Je montais sur le pont pour aller apprécier l'air pur et frais de cette accalmie tant espérée. Nous avions progressé prudemment vers celle-ci, essuyant les orages et les pluies meurtrières d'un côté, les vagues fracassantes de l'autre.

Attirés par quelque miracle dans ce havre de paix, prêts à nous reposer, à apprécier la lumière du vrai soleil, à récupérer des forces avant d'affronter de nouveau la tempête qui jamais ne se calmerait. C'était jusque-là la plus féroce que j'eus rencontré ou entendu parler.

Alors que je m'abîmais dans l'étude des étoiles, les yeux levés vers un ciel dégagé qui m'avait, plus qu'un amour tendre, tant manqué, j'eus cependant la sensation, la subtile impression que ce ciel bleu ne venait pas nous sauver, mais nous condamner.
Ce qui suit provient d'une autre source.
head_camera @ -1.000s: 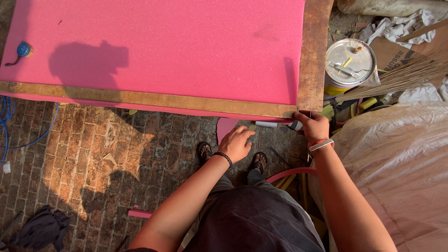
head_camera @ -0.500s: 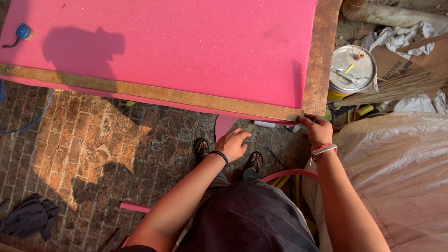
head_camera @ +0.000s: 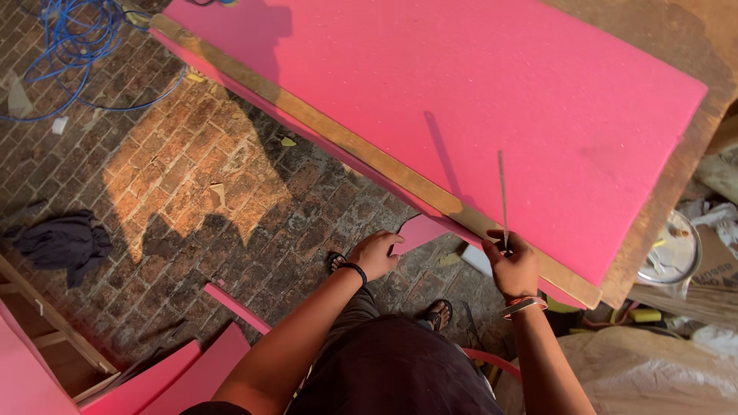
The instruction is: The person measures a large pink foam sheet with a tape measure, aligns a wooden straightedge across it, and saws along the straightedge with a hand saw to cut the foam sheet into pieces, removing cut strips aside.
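Observation:
A large pink foam sheet (head_camera: pixel 461 100) lies on a wooden board (head_camera: pixel 369 150) that shows as a tan strip along its near edge. My right hand (head_camera: pixel 513 265) rests at that edge and grips a thin long blade (head_camera: pixel 502 196) that stands up over the foam. My left hand (head_camera: pixel 377 253) is below the board's edge, fingers bent, touching a hanging pink foam piece (head_camera: pixel 419 230). It wears a dark wristband; the right wrist wears bangles.
Brick floor (head_camera: pixel 192 192) below. Blue cable (head_camera: pixel 77 54) lies coiled at top left, a dark cloth (head_camera: pixel 65 242) at left. Pink foam offcuts (head_camera: pixel 192 369) sit at bottom left. A white bucket (head_camera: pixel 676 250), a broom and plastic sheeting (head_camera: pixel 653 369) stand at right.
The view has swung, so the board now runs diagonally. My right hand has raised the thin blade upright over the foam. My left hand stays under the edge.

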The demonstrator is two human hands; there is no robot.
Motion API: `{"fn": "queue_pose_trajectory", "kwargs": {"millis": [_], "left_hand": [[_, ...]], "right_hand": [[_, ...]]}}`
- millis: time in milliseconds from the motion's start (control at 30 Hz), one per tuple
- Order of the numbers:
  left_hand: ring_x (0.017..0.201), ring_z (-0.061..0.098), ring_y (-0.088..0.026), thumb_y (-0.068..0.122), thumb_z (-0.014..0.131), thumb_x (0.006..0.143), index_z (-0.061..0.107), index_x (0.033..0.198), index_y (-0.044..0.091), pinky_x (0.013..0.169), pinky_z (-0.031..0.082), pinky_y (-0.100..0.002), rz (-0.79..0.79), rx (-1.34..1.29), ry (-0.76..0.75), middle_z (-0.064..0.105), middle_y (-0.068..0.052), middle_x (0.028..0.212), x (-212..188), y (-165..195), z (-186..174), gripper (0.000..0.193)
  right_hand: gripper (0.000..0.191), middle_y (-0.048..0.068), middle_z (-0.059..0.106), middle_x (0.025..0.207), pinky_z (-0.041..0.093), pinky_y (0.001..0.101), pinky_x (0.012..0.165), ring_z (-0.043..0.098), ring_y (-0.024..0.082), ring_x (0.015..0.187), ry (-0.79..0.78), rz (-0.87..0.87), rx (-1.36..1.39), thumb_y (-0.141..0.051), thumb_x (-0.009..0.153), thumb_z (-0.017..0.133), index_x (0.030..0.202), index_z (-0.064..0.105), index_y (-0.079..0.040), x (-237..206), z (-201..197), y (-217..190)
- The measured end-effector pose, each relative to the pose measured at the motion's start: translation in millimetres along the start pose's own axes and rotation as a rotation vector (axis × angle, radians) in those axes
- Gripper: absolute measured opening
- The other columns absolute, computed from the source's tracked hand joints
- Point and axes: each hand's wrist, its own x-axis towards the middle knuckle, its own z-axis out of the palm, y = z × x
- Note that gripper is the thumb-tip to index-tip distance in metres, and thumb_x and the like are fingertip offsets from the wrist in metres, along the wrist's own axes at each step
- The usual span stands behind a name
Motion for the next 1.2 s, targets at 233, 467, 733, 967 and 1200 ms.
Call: {"fn": "queue_pose_trajectory", "kwargs": {"millis": [233, 467, 733, 967, 1200], "left_hand": [[0.13, 0.058, -0.029, 0.022, 0.069, 0.095, 0.062, 0.136, 0.015, 0.106, 0.052, -0.044, -0.182, -0.2, 0.132, 0.056, -0.008, 0.146, -11.9, -112.2, -108.9, 0.042], [0.127, 0.061, -0.027, 0.022, 0.07, 0.094, 0.062, 0.136, 0.015, 0.105, 0.053, -0.043, -0.288, -0.364, 0.311, 0.063, -0.009, 0.138, -45.8, -227.0, -208.8, 0.042], [0.125, 0.063, -0.027, 0.022, 0.068, 0.095, 0.064, 0.134, 0.016, 0.103, 0.056, -0.045, -0.346, -0.456, 0.427, 0.066, -0.009, 0.133, -41.7, -311.8, -293.8, 0.039], [0.119, 0.067, -0.027, 0.024, 0.072, 0.092, 0.063, 0.133, 0.014, 0.101, 0.056, -0.044, -0.291, -0.416, 0.485, 0.069, -0.01, 0.129, 11.3, -393.2, -392.4, 0.042], [0.119, 0.067, -0.026, 0.024, 0.071, 0.093, 0.062, 0.134, 0.015, 0.101, 0.055, -0.043, -0.303, -0.417, 0.522, 0.07, -0.009, 0.126, 43.6, -466.7, -523.9, 0.043]], "right_hand": [[0.029, 0.0, 0.067, 0.081, 0.046, 0.0275, 0.063, 0.056, 0.009, 0.072, -0.316, 0.051, 0.103, -0.021, 0.09, 0.075, 0.115, 0.076, -0.007, 50.2, 141.1, -115.5], [0.028, 0.0, 0.063, 0.078, 0.039, 0.0286, 0.051, 0.044, 0.011, 0.058, -0.383, 0.077, 0.137, -0.02, 0.091, 0.073, 0.116, 0.075, -0.006, 82.9, 276.0, -219.3], [0.028, 0.001, 0.068, 0.08, 0.045, 0.0273, 0.05, 0.05, 0.009, 0.055, -0.547, -0.014, 0.104, -0.019, 0.09, 0.074, 0.115, 0.076, -0.005, 121.9, 402.7, -297.5], [0.027, 0.002, 0.068, 0.078, 0.043, 0.027, 0.049, 0.052, 0.01, 0.056, -0.55, -0.034, 0.137, -0.015, 0.09, 0.074, 0.114, 0.076, -0.003, 189.7, 513.9, -350.2], [0.035, 0.004, 0.065, 0.077, 0.049, 0.0284, 0.05, 0.057, 0.009, 0.064, -0.552, -0.149, 0.075, -0.015, 0.086, 0.076, 0.12, 0.075, -0.006, 232.5, 630.4, -435.6]]}}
Le ciel et la mer se disputaient tour à tour mon regard. *Je regardais le pont à mes pieds, sentait les eaux se battre, se déchaîner et m'intimer de sombrer. Je pensai à l'accalmie, à ce moment doux et chaleureux, bien que fugace, qui m'avait fait oublier ma tristesse, ma solitude l'espace d'un instant. Pourquoi les lumières les plus belles, les plus chaudes ne nous attiraient que plus avant dans les ombres ? J'ai crû qu'elle me sauvait de la noyade, de la mort et de la fin quand elle ne me montrait en fait que la sienne. Je n'ai jamais tant pleuré qu'en me retrouvant seul au milieu de toute cette lumière car je savais que le monde en-dehors n'était plus que désolation.*

*

Ses yeux fixèrent le trou béant dans la structure du pont. De part et d'autre, le rail se tordait puis disparaissait. Précisément entre deux lampadaires, Léon observa leur clarté qui se réduisait, s'amenuisait à mesure qu'elle s'approchait de lui, du gouffre. Les rails se tordirent et les images dans ses yeux se distordirent. Un flou s'empara de sa vision et Léon imagina Anna qui l'attendait. Il recula d'un pas et embrassa la scène du regard. Une silhouette faite d'ombre s'y tenait, attendant inexorablement. Comme un mouvement piégé dans une image, elle devint tour à tour liquide puis solide, évanescente puis éternelle. Annabelle s'impatientait, s'inquiétait sur le pont des Nicolas. Elle regarda ce que Léon devina être sa montre. Des choses, d'autres silhouettes, des formes passaient devant elle sans lui accorder le moindre regard. Léon vit qu'elle, en revanche, dévisageait les passants. Anna cherchait dans leurs ombres et dans leurs formes, celle et celles du détective. Mais il mit tant de temps à venir, à revenir qu'il ne revint pas, pas à temps.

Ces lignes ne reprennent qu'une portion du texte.